** Work required **
The answer must be a single number: the count of lines in the data below that hold the word "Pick".

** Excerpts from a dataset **
—————
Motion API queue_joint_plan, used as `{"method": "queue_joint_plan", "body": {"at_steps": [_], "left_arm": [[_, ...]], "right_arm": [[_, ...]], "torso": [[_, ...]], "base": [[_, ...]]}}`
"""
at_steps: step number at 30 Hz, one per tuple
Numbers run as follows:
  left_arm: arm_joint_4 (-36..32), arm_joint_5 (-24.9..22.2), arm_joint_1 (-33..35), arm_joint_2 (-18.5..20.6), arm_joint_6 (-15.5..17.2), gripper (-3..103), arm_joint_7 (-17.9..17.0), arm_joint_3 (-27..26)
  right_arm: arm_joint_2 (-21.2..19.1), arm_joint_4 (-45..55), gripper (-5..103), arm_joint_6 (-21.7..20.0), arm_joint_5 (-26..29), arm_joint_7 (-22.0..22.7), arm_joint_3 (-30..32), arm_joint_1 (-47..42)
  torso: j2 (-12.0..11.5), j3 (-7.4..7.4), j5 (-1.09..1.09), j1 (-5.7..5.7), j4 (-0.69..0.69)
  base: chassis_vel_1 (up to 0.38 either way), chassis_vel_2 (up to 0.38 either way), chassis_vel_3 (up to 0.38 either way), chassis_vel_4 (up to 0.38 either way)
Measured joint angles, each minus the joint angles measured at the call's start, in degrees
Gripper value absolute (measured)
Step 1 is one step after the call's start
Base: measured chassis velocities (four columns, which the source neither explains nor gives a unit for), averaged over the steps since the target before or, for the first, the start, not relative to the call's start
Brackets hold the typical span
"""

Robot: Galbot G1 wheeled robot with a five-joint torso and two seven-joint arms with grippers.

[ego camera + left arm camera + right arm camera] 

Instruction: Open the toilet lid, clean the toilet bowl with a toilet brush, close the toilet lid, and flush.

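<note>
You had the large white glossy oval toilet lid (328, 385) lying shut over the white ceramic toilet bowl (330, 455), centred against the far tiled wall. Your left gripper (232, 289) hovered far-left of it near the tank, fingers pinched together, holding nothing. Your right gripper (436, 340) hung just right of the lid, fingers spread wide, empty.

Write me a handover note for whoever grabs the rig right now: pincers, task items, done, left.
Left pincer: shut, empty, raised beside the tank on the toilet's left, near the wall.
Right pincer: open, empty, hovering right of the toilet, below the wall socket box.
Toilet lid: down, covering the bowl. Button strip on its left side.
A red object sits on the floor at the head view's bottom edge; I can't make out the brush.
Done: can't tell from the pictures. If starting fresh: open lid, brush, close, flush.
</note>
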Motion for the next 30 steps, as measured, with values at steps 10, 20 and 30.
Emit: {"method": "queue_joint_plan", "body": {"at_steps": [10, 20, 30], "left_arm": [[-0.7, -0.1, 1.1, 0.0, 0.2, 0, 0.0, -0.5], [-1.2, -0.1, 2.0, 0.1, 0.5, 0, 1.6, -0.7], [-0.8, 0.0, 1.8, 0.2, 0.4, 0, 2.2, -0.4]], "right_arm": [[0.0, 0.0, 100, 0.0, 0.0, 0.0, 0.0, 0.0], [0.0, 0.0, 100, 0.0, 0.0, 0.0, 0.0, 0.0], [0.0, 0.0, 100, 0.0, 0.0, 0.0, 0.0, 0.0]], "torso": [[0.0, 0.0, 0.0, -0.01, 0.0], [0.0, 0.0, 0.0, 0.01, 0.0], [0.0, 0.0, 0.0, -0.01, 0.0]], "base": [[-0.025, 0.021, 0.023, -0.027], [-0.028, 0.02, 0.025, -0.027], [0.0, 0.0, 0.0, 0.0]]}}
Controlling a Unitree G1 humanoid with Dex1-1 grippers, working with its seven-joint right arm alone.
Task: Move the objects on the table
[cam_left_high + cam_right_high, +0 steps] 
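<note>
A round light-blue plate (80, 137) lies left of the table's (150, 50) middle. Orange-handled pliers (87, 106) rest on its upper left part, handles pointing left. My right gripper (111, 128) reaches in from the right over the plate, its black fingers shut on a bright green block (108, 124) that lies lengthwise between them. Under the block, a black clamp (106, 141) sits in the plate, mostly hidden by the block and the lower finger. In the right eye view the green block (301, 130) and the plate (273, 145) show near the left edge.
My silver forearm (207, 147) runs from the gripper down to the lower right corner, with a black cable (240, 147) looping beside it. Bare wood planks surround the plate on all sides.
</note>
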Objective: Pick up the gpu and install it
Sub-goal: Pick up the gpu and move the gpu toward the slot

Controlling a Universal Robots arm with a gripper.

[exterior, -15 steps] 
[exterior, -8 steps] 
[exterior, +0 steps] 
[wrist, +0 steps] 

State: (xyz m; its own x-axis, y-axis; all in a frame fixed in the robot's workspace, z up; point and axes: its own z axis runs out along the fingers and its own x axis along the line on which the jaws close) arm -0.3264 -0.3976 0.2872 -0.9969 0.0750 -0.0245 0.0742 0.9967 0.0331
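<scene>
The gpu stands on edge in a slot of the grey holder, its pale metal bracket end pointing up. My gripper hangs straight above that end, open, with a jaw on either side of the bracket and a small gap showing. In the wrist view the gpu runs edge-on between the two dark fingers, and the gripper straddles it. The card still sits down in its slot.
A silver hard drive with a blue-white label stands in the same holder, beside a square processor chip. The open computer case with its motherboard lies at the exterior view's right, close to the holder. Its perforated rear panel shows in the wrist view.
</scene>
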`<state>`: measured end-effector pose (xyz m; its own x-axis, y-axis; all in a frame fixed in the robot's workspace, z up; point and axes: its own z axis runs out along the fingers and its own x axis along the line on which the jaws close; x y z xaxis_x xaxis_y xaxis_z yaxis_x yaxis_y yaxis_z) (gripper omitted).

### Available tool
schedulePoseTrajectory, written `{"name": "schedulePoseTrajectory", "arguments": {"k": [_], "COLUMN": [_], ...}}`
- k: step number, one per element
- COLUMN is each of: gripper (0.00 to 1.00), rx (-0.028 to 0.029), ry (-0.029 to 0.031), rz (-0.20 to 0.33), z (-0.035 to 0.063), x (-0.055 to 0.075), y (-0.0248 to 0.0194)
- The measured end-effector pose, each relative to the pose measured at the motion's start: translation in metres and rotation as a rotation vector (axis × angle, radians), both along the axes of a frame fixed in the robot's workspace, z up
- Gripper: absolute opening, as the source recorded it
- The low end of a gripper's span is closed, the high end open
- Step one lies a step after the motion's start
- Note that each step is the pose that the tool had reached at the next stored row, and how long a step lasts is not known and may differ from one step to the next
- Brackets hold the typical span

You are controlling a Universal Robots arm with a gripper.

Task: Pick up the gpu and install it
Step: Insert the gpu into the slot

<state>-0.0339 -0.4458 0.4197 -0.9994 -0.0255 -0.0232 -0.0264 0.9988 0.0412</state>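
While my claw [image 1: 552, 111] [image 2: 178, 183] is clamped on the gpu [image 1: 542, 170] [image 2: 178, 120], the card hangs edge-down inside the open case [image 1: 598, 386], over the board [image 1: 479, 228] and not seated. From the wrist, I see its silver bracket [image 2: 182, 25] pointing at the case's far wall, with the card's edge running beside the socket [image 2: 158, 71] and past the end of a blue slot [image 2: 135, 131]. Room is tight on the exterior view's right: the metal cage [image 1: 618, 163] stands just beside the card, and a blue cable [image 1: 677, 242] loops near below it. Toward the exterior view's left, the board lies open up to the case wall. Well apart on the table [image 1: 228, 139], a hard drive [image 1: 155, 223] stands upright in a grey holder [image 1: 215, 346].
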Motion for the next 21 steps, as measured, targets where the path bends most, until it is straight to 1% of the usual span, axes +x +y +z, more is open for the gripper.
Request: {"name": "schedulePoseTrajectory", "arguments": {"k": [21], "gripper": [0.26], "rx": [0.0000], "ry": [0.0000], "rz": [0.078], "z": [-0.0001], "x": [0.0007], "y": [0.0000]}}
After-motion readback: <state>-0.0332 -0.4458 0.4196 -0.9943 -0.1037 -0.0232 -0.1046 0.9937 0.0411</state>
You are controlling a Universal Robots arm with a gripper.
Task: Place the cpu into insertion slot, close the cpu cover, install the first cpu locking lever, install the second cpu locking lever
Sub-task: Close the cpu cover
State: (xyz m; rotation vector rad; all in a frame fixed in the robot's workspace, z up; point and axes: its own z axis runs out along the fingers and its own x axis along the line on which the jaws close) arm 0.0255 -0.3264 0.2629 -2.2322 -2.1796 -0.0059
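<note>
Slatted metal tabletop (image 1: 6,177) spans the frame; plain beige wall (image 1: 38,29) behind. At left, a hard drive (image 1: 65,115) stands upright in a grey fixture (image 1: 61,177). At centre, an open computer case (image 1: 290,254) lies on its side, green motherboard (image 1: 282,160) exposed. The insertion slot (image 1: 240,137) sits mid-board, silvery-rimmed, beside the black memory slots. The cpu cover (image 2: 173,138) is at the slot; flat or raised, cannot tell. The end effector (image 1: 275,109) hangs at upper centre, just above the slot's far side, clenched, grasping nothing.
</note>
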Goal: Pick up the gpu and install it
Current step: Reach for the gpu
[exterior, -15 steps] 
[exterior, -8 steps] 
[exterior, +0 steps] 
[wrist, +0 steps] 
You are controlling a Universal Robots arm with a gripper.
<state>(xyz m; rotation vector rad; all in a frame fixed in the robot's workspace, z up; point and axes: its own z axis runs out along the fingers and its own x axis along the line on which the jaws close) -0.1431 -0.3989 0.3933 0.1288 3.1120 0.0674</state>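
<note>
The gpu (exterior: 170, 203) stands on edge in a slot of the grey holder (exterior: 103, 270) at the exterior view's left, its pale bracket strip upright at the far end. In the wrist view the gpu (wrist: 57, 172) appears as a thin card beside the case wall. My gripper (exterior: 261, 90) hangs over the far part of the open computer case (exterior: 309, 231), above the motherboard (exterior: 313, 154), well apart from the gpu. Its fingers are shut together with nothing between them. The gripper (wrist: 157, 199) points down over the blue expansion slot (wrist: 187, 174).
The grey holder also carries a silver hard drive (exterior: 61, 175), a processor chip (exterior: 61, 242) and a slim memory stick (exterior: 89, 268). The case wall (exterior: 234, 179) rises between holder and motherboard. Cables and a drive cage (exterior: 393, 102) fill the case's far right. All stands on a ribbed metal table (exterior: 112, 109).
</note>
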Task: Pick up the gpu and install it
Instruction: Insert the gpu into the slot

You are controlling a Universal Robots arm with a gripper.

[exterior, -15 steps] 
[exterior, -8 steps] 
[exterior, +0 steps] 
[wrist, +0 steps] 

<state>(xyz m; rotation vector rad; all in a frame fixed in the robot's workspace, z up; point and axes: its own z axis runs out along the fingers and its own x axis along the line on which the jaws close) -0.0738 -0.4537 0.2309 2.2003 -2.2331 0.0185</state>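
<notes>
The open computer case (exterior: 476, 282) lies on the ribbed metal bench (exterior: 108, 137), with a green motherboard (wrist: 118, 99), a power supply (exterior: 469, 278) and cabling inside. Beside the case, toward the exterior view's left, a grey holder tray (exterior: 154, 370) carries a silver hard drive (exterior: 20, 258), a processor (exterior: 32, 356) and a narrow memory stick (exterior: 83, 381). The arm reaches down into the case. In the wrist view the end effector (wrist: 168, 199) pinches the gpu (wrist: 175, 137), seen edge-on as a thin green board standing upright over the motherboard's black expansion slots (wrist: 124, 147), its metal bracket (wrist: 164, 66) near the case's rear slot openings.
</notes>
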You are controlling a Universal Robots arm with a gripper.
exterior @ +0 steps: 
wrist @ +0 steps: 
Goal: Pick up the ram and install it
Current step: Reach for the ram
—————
** Exercise output **
6